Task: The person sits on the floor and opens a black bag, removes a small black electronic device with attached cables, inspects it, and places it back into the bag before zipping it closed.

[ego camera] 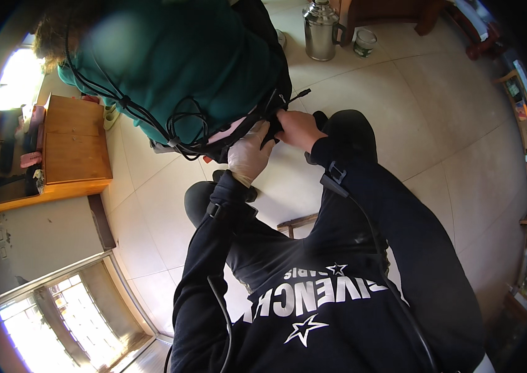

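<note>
A person in a green top [184,56] bends over before me, with black cables [151,119] hanging in loops across the back. My left hand [250,151], in a thin pale glove, has its fingers on the black fabric at that person's waist, beside a black strap [240,133]. Close to its right, my right hand [298,128] is bare, and its fingers pinch the edge of the black waist fabric. A cable end with a black connector [304,93] sticks out just above my right hand. The fingertips of both hands are partly hidden in the dark fabric.
A steel thermos flask [321,32] and a glass jar [365,44] stand on the tiled floor beyond. An orange wooden cabinet [77,140] is at the left, with green slippers [110,117] beside it. Shelves with small items [524,121] line the right. Part of a wooden stool [298,222] shows between my legs.
</note>
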Demonstrator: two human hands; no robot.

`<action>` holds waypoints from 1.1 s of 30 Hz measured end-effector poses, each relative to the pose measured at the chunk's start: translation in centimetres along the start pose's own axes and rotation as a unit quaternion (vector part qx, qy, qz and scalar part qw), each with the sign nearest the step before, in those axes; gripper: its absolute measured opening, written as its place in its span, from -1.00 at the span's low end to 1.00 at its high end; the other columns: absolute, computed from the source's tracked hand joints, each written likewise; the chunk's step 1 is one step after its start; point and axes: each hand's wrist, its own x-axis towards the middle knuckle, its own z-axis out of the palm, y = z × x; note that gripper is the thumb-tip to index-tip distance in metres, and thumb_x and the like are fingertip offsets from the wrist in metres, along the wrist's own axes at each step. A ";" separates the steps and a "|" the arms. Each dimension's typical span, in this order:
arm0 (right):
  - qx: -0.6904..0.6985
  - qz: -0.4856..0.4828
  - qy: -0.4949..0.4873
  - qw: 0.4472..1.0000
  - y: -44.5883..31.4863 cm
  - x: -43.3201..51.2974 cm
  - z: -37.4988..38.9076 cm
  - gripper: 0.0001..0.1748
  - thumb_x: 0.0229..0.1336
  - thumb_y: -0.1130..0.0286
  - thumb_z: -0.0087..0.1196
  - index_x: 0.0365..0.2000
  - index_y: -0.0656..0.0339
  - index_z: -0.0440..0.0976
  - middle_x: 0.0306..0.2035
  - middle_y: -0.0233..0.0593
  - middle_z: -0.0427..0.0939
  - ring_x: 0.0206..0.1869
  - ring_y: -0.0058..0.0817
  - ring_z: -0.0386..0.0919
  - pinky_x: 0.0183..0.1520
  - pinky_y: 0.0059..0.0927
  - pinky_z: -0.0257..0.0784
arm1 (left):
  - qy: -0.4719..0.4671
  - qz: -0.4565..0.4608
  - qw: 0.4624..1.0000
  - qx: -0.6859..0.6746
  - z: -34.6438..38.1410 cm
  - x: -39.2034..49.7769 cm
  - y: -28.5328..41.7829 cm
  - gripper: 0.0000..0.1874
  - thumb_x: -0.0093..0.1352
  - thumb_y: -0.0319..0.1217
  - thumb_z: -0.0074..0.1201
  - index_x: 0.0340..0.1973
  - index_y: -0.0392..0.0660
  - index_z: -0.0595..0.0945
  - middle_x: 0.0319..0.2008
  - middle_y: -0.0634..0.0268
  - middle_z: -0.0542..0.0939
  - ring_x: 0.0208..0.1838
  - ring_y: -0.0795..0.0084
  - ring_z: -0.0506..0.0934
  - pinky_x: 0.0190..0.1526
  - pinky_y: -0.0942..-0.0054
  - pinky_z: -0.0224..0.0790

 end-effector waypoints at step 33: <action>0.627 0.232 0.005 0.744 -2.4 -1.5 2.4 -0.84 0.11 0.38 0.12 -0.51 0.22 0.45 -0.55 -0.25 0.57 -0.57 -0.57 0.51 -0.51 -0.54 0.31 | 0.116 -0.270 0.954 -0.053 -0.8 -3.3 -3.2 -0.67 0.20 -0.29 0.19 -0.12 -0.05 0.70 -0.30 0.19 0.66 -0.19 0.23 0.64 -0.10 0.28 0.47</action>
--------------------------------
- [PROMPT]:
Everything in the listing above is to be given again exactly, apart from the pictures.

- [SOLUTION TO THE PROBLEM]:
Task: The person sits on the floor and opens a black bag, removes a small black electronic device with attached cables, inspects it, and places it back into the bag before zipping it closed.

[ego camera] 

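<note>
A person in a green top [184,56] bends over before me, with black cables [151,119] hanging in loops across the back. My left hand [250,151], in a thin pale glove, has its fingers on the black fabric at that person's waist, beside a black strap [240,133]. Close to its right, my right hand [298,128] is bare, and its fingers pinch the edge of the black waist fabric. A cable end with a black connector [304,93] sticks out just above my right hand. The fingertips of both hands are partly hidden in the dark fabric.
A steel thermos flask [321,32] and a glass jar [365,44] stand on the tiled floor beyond. An orange wooden cabinet [77,140] is at the left, with green slippers [110,117] beside it. Shelves with small items [524,121] line the right. Part of a wooden stool [298,222] shows between my legs.
</note>
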Demonstrator: two human hands; no robot.

`<action>` holds waypoints from 1.1 s of 30 Hz measured end-effector poses, each relative to the pose measured at the chunk's start: translation in centimetres along the start pose's own axes and rotation as a unit quaternion (vector part qx, qy, qz and scalar part qw), each with the sign nearest the step before, in those axes; gripper: its absolute measured opening, written as its place in its span, from -1.00 at the span's low end to 1.00 at its high end; the other columns: absolute, computed from the source's tracked hand joints, each written likewise; the chunk's step 1 is one step after its start; point and axes: each hand's wrist, its own x-axis towards the middle knuckle, its own z-axis out of the palm, y = z × x; note that gripper is the thumb-tip to index-tip distance in metres, and thumb_x and the like are fingertip offsets from the wrist in metres, along the wrist's own axes at each step. A ";" separates the steps and a "|" the arms. Each dimension's typical span, in this order:
arm0 (right):
  - qx: -0.6904..0.6985
  - qz: -0.4856..0.4828
  - qy: -0.4949..0.4873
  - qw: 0.4472..1.0000
  - y: -44.5883..31.4863 cm
  - x: -43.3201..51.2974 cm
  - z: -37.4988..38.9076 cm
  - gripper: 0.0001..0.1748
  - thumb_x: 0.0229..0.1336
  - thumb_y: -0.1130..0.0286
  - thumb_z: -0.0087..0.1196
  - index_x: 0.0365..0.2000
  - index_y: -0.0656..0.0339
  - index_z: -0.0440..0.0976
  - middle_x: 0.0306..0.2035
  - middle_y: -0.0233..0.0593
  - middle_z: -0.0427..0.0939
  - ring_x: 0.0206..0.1869
  - ring_y: -0.0058..0.0817
  - ring_z: -0.0386..0.0919
  - pinky_x: 0.0183..0.1520
  - pinky_y: 0.0059..0.0927
  - pinky_z: -0.0257..0.0784
arm1 (left):
  - qy: -0.4719..0.4671
  - qz: -0.4565..0.4608
  - qw: 0.4624..1.0000
  - qx: -0.6859..0.6746
  - z: -34.6438..38.1410 cm
  - x: -39.2034..49.7769 cm
  - y: -28.5328..41.7829 cm
  - gripper: 0.0000..0.1874
  - thumb_x: -0.0093..0.1352
  - thumb_y: -0.0319..0.1217
  - thumb_z: -0.0074..0.1201
  - index_x: 0.0340..0.1973
  - index_y: -0.0392..0.0660
  - index_z: -0.0595..0.0945
  - middle_x: 0.0319..0.2008
  - middle_y: -0.0634..0.0268
  - middle_z: -0.0542..0.0939
  - ring_x: 0.0208..0.1838
  - ring_y: -0.0795..0.0084
  - ring_z: -0.0506..0.0934
  - pinky_x: 0.0190..0.1526
  - pinky_y: -0.0942..-0.0054
  - pinky_z: -0.0224..0.0790

 end-effector waypoints at step 33: <action>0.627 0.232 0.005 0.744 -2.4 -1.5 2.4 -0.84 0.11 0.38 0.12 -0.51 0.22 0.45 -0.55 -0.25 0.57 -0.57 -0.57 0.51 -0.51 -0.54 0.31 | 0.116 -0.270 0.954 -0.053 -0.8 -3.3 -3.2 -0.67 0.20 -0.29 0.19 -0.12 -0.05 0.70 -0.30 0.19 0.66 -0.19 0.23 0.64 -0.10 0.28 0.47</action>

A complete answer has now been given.